Using Software to Transform Stellantis
Software is key to the transformation plans of Stellantis, which wants to be a leading mobility tech company, Tavares says. He is not alone. General Motors, Ford, Mercedes-Benz, Volkswagen, and others have similar goals and plans. And Tesla set the standard by framing itself as a tech startup from the start that continues to be valued as a tech and mobility company as opposed to a conventional automaker and manufacturer.
Stellantis has 12 million connected vehicles on the road around the world today which have received 6 million updates so far. The plan is to grow to 34 million connected vehicles by 2030.
“This company is on the move and we are full speed,” Tavares says of the long-term software strategy which he expects to translate to increased market share.

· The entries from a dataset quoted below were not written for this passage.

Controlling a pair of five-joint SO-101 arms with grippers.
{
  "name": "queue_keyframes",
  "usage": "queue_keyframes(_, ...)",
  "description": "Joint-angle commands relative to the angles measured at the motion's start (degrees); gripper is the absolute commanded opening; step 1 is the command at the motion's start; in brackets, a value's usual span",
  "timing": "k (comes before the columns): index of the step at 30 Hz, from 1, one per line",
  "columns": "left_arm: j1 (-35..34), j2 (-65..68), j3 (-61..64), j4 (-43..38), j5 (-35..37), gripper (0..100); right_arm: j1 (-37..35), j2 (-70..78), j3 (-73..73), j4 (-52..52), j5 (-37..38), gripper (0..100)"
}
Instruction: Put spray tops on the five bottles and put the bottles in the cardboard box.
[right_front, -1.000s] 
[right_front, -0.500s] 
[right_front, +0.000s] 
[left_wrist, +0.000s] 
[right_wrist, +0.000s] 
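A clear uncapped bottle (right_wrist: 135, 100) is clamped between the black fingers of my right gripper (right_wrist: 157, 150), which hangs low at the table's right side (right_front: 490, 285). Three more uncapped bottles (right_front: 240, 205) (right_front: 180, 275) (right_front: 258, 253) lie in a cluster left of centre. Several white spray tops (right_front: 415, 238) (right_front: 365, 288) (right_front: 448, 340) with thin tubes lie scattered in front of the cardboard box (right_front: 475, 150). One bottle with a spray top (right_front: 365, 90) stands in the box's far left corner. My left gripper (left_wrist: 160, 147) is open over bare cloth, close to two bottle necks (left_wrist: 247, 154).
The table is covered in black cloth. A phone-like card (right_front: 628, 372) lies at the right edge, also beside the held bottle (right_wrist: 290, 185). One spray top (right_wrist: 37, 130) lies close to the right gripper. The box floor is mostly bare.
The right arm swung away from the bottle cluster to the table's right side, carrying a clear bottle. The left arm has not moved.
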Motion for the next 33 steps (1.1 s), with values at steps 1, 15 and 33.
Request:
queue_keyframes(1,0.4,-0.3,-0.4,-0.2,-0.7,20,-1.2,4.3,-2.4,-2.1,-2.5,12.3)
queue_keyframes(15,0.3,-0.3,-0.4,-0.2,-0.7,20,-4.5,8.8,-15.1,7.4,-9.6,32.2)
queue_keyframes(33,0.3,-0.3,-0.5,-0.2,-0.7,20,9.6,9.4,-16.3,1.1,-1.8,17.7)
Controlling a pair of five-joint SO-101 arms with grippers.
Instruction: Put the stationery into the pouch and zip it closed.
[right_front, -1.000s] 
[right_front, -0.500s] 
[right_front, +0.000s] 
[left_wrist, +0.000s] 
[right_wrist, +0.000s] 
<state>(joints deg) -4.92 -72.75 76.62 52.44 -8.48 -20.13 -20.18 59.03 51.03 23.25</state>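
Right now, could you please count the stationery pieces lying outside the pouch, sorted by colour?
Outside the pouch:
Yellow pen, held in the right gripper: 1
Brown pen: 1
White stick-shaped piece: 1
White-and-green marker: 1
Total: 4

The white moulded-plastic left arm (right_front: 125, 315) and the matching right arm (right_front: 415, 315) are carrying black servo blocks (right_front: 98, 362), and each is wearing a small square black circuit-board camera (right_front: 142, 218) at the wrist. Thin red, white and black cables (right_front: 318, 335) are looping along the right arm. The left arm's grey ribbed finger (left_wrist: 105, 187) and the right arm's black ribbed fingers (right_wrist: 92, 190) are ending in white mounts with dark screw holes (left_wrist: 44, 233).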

The auto industry as a whole is shifting to smart, connected, electric vehicles and companies are eying updates and services as a strong revenue stream going forward, both in passenger vehicles and light commercial vehicles subscribing to fleet management and logistics services.
Historically, dealers often make little money on the sale of a new vehicle, relying on revenue from service over the life of the vehicle. Going forward, many fixes will be over-the-air software updates. Revenue will rely on new subscriptions for apps, updated maps for the navigation system, insurance with premiums based on usage, or paying to boost power from the motor or enable hands-free highway driving.

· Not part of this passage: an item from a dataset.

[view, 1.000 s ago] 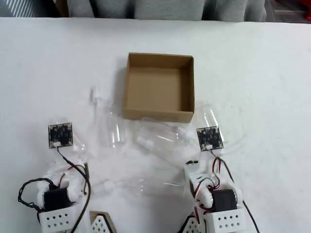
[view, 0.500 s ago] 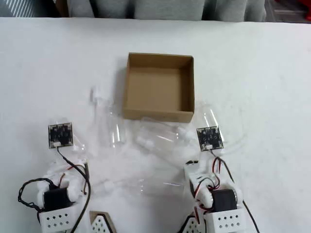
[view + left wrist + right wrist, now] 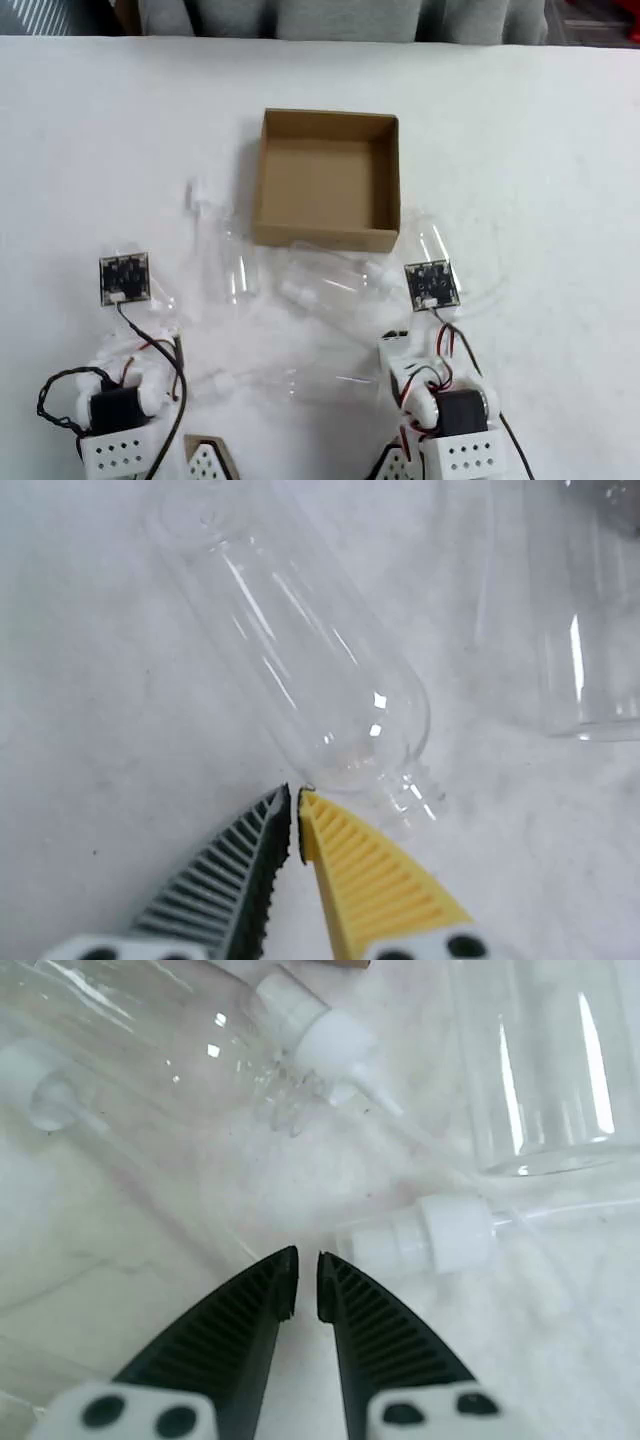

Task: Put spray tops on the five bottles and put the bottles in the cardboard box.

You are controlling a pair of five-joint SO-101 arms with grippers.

All those connected vehicles will generate massive amounts of data which can also be a revenue source.
Autonomy + AI
Beginning in 2024, Stellantis will have three new AI platforms that will support new vehicles.
The first, STLA Brain, will connect vehicles to the cloud, offering greater processing capability for OTA updates. STLA Brain will launch in 2024 on the STLA Large vehicle platform that was engineered in Auburn Hills, Michigan. STLA Brain will roll out to the automaker’s three other vehicle platforms by 2026.
Another innovation is STLA SmartCockpit. Stellantis is working with iPhone maker Foxconn on cockpits for ultra-connected vehicles.
Additional revenue streams, in conjunction with a 10 percent cost reduction annually, are necessary as the industry shifts to electric vehicles which are 50 percent costlier to produce, Tavares says. Stellantis is investing $36 billion through 2025 on electrification with ambitious targets for 70 percent of sales in Europe and 40 percent in the U.S. to be electric vehicles by 2030. The additional cost cannot be borne by consumers; the middle class must be able to continue to afford new vehicles, he says. Software-enabled features should also increase residual value of vehicles and allow owners to hang onto their vehicles longer with updates keeping them competitive.
For autonomous vehicle capability, Stellantis is partnering with BMW for Level 3 capability and testing of STLA AutoDrive is underway on public roads in Europe.
Stellantis is working with Waymo on Level 4 fully autonomous tech, equipping and testing Chrysler Pacifica minivans. Waymo is also working on autonomous light commercial vehicles, starting with the Ram ProMaster in 2022.with first vehicles to Waymo in 2022 for development. 25 min 15 sec.
To accomplish its ambitions, the number of software engineers at Stellantis will be increased from 1,000 today to about 4,500 by 2024.